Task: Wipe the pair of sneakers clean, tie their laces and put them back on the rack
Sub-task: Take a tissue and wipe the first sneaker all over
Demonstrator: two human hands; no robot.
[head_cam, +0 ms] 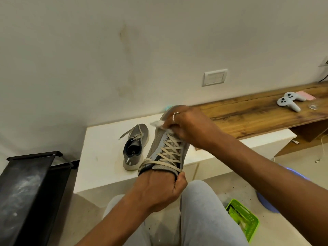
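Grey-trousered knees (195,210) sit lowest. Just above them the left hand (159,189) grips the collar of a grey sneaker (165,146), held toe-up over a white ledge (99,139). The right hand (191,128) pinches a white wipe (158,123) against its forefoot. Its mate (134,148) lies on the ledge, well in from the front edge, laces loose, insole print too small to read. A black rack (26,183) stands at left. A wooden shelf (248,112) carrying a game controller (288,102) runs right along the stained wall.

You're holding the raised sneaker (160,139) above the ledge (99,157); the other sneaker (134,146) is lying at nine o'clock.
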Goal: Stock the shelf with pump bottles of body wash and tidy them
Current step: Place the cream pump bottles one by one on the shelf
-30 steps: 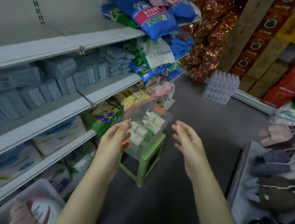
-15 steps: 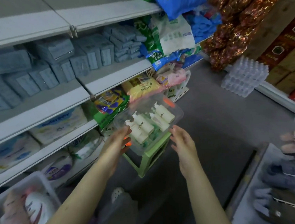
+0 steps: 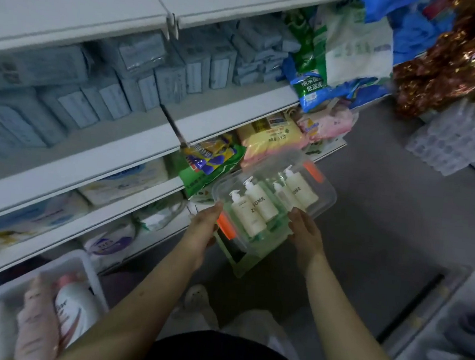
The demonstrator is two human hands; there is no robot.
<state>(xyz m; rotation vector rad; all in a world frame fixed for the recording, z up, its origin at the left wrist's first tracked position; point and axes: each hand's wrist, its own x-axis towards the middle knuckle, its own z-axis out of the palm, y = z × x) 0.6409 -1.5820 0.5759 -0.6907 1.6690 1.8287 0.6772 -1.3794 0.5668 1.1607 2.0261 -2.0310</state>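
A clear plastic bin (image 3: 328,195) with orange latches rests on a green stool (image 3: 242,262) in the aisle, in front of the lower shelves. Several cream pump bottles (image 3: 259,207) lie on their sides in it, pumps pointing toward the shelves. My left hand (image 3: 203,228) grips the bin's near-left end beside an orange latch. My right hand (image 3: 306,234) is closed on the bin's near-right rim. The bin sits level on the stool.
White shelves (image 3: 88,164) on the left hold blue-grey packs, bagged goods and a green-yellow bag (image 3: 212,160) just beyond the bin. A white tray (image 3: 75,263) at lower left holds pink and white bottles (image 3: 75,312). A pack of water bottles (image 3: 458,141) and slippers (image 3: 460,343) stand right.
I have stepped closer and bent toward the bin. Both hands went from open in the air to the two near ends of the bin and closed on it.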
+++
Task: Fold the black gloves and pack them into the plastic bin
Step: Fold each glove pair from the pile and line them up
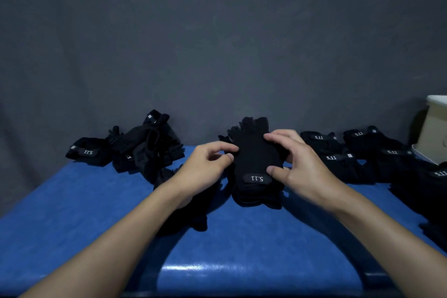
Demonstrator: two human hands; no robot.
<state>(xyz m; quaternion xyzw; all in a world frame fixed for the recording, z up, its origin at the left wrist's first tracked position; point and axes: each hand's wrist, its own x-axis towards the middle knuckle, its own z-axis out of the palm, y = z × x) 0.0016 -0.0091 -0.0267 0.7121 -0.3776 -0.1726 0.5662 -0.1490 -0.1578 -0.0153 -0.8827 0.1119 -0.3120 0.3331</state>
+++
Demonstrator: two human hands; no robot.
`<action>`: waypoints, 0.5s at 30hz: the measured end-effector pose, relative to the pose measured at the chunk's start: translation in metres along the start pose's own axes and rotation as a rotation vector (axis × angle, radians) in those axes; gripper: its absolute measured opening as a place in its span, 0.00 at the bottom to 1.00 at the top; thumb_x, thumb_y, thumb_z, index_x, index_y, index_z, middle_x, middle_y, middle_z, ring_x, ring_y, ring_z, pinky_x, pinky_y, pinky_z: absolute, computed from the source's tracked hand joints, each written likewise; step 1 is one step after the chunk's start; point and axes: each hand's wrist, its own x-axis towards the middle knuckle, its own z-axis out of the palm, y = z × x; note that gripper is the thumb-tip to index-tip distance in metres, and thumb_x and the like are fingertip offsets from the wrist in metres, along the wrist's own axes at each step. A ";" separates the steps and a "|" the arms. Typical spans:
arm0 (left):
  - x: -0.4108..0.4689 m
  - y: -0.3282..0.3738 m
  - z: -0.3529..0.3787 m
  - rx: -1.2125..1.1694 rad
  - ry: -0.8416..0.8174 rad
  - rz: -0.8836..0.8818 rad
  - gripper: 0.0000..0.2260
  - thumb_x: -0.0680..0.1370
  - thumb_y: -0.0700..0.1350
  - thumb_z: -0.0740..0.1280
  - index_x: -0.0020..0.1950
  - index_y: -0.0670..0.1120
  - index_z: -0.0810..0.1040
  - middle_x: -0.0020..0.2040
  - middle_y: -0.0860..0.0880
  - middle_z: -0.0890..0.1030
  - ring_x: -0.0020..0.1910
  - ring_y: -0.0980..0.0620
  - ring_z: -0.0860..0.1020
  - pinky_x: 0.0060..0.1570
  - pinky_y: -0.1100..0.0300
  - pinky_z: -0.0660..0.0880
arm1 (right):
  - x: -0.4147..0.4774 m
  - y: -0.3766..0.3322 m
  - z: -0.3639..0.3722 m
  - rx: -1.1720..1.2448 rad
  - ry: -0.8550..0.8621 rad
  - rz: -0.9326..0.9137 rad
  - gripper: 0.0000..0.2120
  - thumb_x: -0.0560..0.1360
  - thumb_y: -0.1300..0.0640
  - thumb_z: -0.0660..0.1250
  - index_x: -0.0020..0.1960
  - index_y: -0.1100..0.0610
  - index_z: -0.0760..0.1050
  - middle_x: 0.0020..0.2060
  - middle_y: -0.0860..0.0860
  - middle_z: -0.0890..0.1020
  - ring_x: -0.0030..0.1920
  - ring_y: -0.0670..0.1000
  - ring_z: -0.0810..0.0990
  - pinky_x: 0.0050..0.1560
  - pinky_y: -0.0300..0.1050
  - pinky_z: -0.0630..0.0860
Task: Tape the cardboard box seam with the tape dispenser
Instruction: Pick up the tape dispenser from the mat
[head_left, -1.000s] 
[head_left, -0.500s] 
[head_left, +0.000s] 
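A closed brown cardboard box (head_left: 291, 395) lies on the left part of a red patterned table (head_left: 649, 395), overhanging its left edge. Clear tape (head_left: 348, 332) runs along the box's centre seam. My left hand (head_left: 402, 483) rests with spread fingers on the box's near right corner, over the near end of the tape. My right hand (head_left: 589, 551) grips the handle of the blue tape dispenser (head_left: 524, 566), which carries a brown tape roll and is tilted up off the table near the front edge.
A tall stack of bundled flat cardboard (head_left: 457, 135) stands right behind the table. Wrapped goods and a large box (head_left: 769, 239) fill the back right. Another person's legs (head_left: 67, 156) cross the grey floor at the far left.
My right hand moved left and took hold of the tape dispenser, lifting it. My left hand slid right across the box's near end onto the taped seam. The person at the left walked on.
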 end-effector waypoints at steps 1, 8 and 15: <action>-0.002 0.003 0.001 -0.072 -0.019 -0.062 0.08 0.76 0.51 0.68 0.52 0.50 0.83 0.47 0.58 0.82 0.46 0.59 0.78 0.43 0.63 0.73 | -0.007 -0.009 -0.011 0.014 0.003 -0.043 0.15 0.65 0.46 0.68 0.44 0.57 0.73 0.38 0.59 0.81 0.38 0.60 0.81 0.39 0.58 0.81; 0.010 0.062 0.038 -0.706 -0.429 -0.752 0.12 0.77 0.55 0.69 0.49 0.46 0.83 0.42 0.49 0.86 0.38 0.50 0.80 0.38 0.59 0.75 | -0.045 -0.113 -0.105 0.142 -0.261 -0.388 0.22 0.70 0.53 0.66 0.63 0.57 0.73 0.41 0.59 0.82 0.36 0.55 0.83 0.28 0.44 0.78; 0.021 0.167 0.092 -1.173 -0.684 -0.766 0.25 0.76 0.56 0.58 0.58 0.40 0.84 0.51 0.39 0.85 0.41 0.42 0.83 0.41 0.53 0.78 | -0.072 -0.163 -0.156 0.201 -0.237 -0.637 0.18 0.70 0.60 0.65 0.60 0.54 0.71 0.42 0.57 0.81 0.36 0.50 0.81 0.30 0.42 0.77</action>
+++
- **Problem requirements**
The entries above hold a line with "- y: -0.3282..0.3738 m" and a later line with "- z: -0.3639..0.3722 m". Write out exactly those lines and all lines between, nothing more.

- **Answer to this exercise**
  - y: -0.3282..0.3738 m
  - z: -0.3529..0.3787 m
  - rx: -1.2125..1.1694 rad
  - ry: -0.8416..0.8174 rad
  - rz: -0.8836..0.8818 rad
  - gripper: 0.0000..0.2260
  - thumb_x: -0.0680..0.1370
  - thumb_y: -0.0700..0.1350
  - thumb_z: -0.0740..0.1280
  - index_x: -0.0020..0.1950
  - index_y: -0.0670..0.1120
  - index_z: -0.0810..0.1040
  - middle_x: -0.0020..0.2040
  - middle_y: -0.0860..0.0880
  - middle_z: -0.0890..0.1030
  - ring_x: -0.0020..0.1910
  - ring_y: -0.0980..0.0620
  - ring_z: -0.0860..0.1020
  - pinky_x: 0.0060..0.1570
  - pinky_y: -0.1100..0.0300
  - pinky_z: -0.0660..0.0880
arm1 (right):
  - x: -0.4147..0.4774 m
  - y: -0.3766..0.3322 m
  - z: -0.3639..0.3722 m

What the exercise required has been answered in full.